▸ AIM OF THE EXERCISE
Word for word, reproduce the listing that follows, excluding any pictures it contains.

[[ GIVEN INFORMATION open ]]

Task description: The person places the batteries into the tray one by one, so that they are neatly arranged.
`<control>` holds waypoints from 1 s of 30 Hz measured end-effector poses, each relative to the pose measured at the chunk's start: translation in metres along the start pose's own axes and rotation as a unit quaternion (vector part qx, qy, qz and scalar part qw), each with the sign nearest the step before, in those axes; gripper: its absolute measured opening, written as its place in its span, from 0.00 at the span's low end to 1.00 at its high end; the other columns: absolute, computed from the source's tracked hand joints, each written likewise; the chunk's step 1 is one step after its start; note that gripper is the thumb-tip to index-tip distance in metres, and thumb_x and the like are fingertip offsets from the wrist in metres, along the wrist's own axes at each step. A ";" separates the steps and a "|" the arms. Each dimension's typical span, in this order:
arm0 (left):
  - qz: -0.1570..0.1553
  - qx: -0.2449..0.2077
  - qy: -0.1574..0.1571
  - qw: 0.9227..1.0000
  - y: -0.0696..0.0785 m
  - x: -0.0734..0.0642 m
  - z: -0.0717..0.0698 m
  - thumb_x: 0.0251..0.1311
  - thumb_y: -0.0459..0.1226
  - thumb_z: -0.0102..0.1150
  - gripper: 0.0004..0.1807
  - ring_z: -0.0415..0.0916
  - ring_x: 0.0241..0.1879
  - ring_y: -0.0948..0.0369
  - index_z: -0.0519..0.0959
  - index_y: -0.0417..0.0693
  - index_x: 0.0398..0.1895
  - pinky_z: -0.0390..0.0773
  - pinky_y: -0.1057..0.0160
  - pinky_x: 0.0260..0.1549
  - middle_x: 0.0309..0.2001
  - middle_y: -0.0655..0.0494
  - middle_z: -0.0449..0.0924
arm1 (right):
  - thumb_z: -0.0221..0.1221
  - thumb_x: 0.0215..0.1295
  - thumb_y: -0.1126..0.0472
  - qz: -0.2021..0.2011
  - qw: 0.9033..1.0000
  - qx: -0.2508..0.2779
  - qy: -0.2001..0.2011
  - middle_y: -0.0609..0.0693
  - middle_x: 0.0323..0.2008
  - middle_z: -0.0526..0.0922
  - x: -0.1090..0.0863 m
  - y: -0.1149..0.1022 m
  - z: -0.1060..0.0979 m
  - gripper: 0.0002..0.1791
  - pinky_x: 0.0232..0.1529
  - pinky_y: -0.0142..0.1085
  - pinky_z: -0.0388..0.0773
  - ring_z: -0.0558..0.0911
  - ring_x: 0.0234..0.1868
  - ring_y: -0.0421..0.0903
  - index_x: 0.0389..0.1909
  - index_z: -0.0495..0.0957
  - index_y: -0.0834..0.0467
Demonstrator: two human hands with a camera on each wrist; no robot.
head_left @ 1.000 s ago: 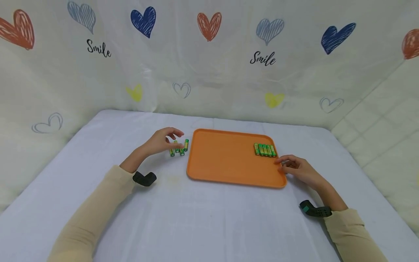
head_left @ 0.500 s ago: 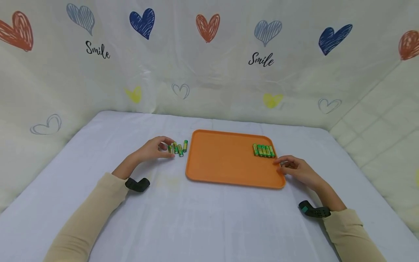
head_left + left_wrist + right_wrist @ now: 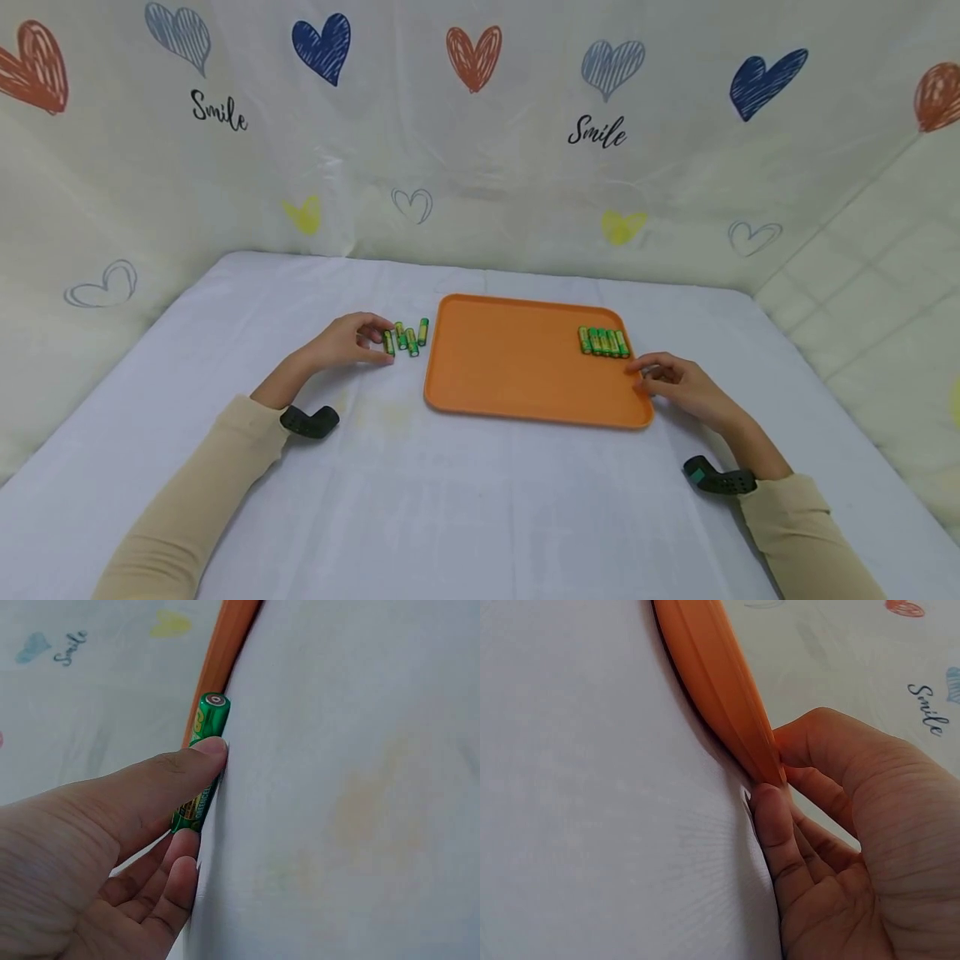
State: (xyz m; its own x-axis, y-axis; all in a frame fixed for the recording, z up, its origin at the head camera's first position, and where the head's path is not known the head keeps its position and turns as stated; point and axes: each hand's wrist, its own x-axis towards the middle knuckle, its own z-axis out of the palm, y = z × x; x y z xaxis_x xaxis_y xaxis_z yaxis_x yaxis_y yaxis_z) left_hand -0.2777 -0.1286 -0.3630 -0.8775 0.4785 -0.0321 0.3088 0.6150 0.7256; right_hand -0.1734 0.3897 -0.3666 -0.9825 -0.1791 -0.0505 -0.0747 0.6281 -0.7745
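Once my left hand [image 3: 352, 340] had shifted back and come down, its thumb and fingers pinched the leftmost green-and-yellow cylindrical battery [image 3: 388, 343], which lay on the white cloth-covered counter [image 3: 480, 500] left of the shallow, rectangular orange tray [image 3: 517, 379]. I could not see the index fingertip in the left wrist view. I judged that the pick-up stage had begun; transfer of the battery had not. My right hand [image 3: 686, 390] pinched the tray's right rim between bent thumb and finger, its position unchanged, presumably as a brace.

Counts were as follows. Loose batteries numbered four: the pinched one plus three other batteries [image 3: 412, 342] just to its right. Row batteries [image 3: 603, 342] on the tray numbered five by my count, packed side by side near the right rim. Trays numbered one.
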 end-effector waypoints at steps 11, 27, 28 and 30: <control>-0.002 -0.019 0.001 1.000 0.002 0.000 -0.003 0.46 0.40 0.71 0.31 0.76 0.46 0.54 0.73 0.42 0.56 0.77 0.57 0.47 0.48 0.46 0.77 | 0.61 0.61 0.54 -0.004 1.000 0.005 0.001 0.42 0.46 0.80 0.000 0.000 -0.001 0.21 0.38 0.27 0.71 0.74 0.38 0.38 0.52 0.74 0.60; 0.024 -0.064 -0.001 0.998 0.018 0.012 -0.001 0.45 0.41 0.72 0.33 0.76 0.45 0.55 0.72 0.39 0.56 0.78 0.61 0.46 0.48 0.45 0.78 | 0.60 0.62 0.54 -0.003 1.000 -0.001 0.000 0.43 0.46 0.79 0.000 -0.001 -0.002 0.20 0.39 0.26 0.72 0.74 0.37 0.38 0.52 0.74 0.60; 0.025 -0.066 -0.002 0.997 0.019 0.013 0.000 0.45 0.41 0.72 0.34 0.76 0.45 0.55 0.72 0.39 0.56 0.78 0.62 0.46 0.48 0.45 0.78 | 0.60 0.62 0.55 -0.005 1.000 0.000 -0.001 0.43 0.46 0.79 0.000 -0.001 -0.002 0.20 0.39 0.26 0.72 0.74 0.37 0.38 0.52 0.74 0.60; 0.029 -0.069 -0.005 0.997 0.022 0.015 0.002 0.44 0.43 0.73 0.35 0.77 0.45 0.56 0.72 0.40 0.56 0.78 0.63 0.45 0.47 0.46 0.78 | 0.60 0.62 0.55 -0.005 1.000 0.002 -0.002 0.42 0.46 0.79 0.001 -0.001 -0.001 0.20 0.38 0.26 0.72 0.74 0.37 0.37 0.52 0.74 0.60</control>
State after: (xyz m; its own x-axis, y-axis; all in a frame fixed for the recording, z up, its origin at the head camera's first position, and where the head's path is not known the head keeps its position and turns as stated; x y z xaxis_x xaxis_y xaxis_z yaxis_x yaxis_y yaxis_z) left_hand -0.2838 -0.1070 -0.3489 -0.8557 0.5174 0.0068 0.3053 0.4944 0.8139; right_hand -0.1745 0.3893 -0.3651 -0.9810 -0.1883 -0.0459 -0.0833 0.6233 -0.7775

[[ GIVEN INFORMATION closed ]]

▸ TASK SOLUTION
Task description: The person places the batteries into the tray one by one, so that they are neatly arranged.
`<control>` holds waypoints from 1 s of 30 Hz measured end-effector poses, each relative to the pose measured at the chunk's start: translation in metres along the start pose's own axes and rotation as a unit quaternion (vector part qx, qy, qz and scalar part qw), each with the sign nearest the step before, in those axes; gripper: its absolute measured opening, written as its place in its span, from 0.00 at the span's low end to 1.00 at its high end; the other columns: absolute, computed from the source's tracked hand joints, each written likewise; the chunk's step 1 is one step after its start; note that gripper is the thumb-tip to index-tip distance in metres, and thumb_x and the like are fingertip offsets from the wrist in metres, along the wrist's own axes at each step. A ";" separates the steps and a "|" the arms. Each dimension's typical span, in this order:
arm0 (left):
  - qz: -0.1570..0.1553
  - qx: -0.2449..0.2077
  - qy: -0.1574..0.1571
  - qw: 0.9227..1.0000
  - y: -0.0696..0.0785 m
  - x: -0.0734..0.0642 m
  - z: -0.0717..0.0698 m
  - thumb_x: 0.0251..0.1311
  - thumb_y: -0.0459..0.1226
  - thumb_z: -0.0102..0.1150
  - gripper: 0.0004..0.1807
  - ring_z: -0.0415..0.0916
  - ring_x: 0.0241..0.1879
  - ring_y: -0.0948..0.0369
  - index_z: -0.0519..0.0959
  - index_y: -0.0417..0.0693
  - index_x: 0.0398..0.1895
  - pinky_z: -0.0390..0.0773
  - pinky_y: -0.1057..0.0160
  - pinky_x: 0.0260..0.1549
  - middle_x: 0.0309..0.2001
  - middle_y: -0.0655..0.0494
  - middle_z: -0.0449..0.0924
arm1 (right):
  - thumb_z: -0.0221..0.1221
  - thumb_x: 0.0215..0.1295
  - thumb_y: -0.1126..0.0472
  - qz: -0.2021..0.2011
  - qw: 0.9033..1.0000
  - qx: -0.2508..0.2779
  - qy: -0.2001..0.2011
  - middle_y: -0.0609..0.0693
  - middle_x: 0.0323..0.2008
  - middle_z: -0.0526..0.0922
  - x: -0.1090..0.0863 m
  - y: -0.1149..0.1022 m
  - z: -0.1060..0.0979 m
  - gripper: 0.0002..0.1791
  - pinky_x: 0.0232..0.1529
  - pinky_y: -0.0142..0.1085
  - pinky_z: -0.0388..0.0773
  - ring_z: -0.0558..0.0911
  - ring_x: 0.0234..0.1868
  - ring_y: -0.0421..0.0903
  - index_x: 0.0389..0.1909
  - index_z: -0.0495..0.0957
  - index_y: -0.0834..0.0467
Demonstrator: two human hands with a camera on each wrist; no robot.
head_left @ 1.000 s ago: 
head_left @ 0.500 s ago: 
head_left + left_wrist + right_wrist @ now: 
State: (xyz m; its own x-axis, y-axis; all in a frame fixed for the recording, z up, its origin at the head camera's first position, and where the head's path is not known the head keeps its position and turns as stated; point and axes: each hand's wrist, its own x-axis towards the middle knuckle, its own z-axis out of the palm, y = z × x; x y z xaxis_x xaxis_y xaxis_z yaxis_x yaxis_y yaxis_z) left_hand -0.2777 -0.1286 -0.3630 -0.8775 0.4785 -0.0321 0.3088 0.6150 0.7256; right_hand -0.1734 0.3897 -0.3666 -0.9825 -0.1791 -0.0505 -0.0747 0.6281 -0.7745
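Once my left hand [image 3: 352, 340] had shifted back and come down, its thumb and fingers pinched the leftmost green-and-yellow cylindrical battery [image 3: 388, 343], which lay on the white cloth-covered counter [image 3: 480, 500] left of the shallow, rectangular orange tray [image 3: 517, 379]. I could not see the index fingertip in the left wrist view. I judged that the pick-up stage had begun; transfer of the battery had not. My right hand [image 3: 686, 390] pinched the tray's right rim between bent thumb and finger, its position unchanged, presumably as a brace.

Counts were as follows. Loose batteries numbered four: the pinched one plus three other batteries [image 3: 412, 342] just to its right. Row batteries [image 3: 603, 342] on the tray numbered five by my count, packed side by side near the right rim. Trays numbered one.
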 end-effector waypoints at steps 11, 27, 28 and 30: <control>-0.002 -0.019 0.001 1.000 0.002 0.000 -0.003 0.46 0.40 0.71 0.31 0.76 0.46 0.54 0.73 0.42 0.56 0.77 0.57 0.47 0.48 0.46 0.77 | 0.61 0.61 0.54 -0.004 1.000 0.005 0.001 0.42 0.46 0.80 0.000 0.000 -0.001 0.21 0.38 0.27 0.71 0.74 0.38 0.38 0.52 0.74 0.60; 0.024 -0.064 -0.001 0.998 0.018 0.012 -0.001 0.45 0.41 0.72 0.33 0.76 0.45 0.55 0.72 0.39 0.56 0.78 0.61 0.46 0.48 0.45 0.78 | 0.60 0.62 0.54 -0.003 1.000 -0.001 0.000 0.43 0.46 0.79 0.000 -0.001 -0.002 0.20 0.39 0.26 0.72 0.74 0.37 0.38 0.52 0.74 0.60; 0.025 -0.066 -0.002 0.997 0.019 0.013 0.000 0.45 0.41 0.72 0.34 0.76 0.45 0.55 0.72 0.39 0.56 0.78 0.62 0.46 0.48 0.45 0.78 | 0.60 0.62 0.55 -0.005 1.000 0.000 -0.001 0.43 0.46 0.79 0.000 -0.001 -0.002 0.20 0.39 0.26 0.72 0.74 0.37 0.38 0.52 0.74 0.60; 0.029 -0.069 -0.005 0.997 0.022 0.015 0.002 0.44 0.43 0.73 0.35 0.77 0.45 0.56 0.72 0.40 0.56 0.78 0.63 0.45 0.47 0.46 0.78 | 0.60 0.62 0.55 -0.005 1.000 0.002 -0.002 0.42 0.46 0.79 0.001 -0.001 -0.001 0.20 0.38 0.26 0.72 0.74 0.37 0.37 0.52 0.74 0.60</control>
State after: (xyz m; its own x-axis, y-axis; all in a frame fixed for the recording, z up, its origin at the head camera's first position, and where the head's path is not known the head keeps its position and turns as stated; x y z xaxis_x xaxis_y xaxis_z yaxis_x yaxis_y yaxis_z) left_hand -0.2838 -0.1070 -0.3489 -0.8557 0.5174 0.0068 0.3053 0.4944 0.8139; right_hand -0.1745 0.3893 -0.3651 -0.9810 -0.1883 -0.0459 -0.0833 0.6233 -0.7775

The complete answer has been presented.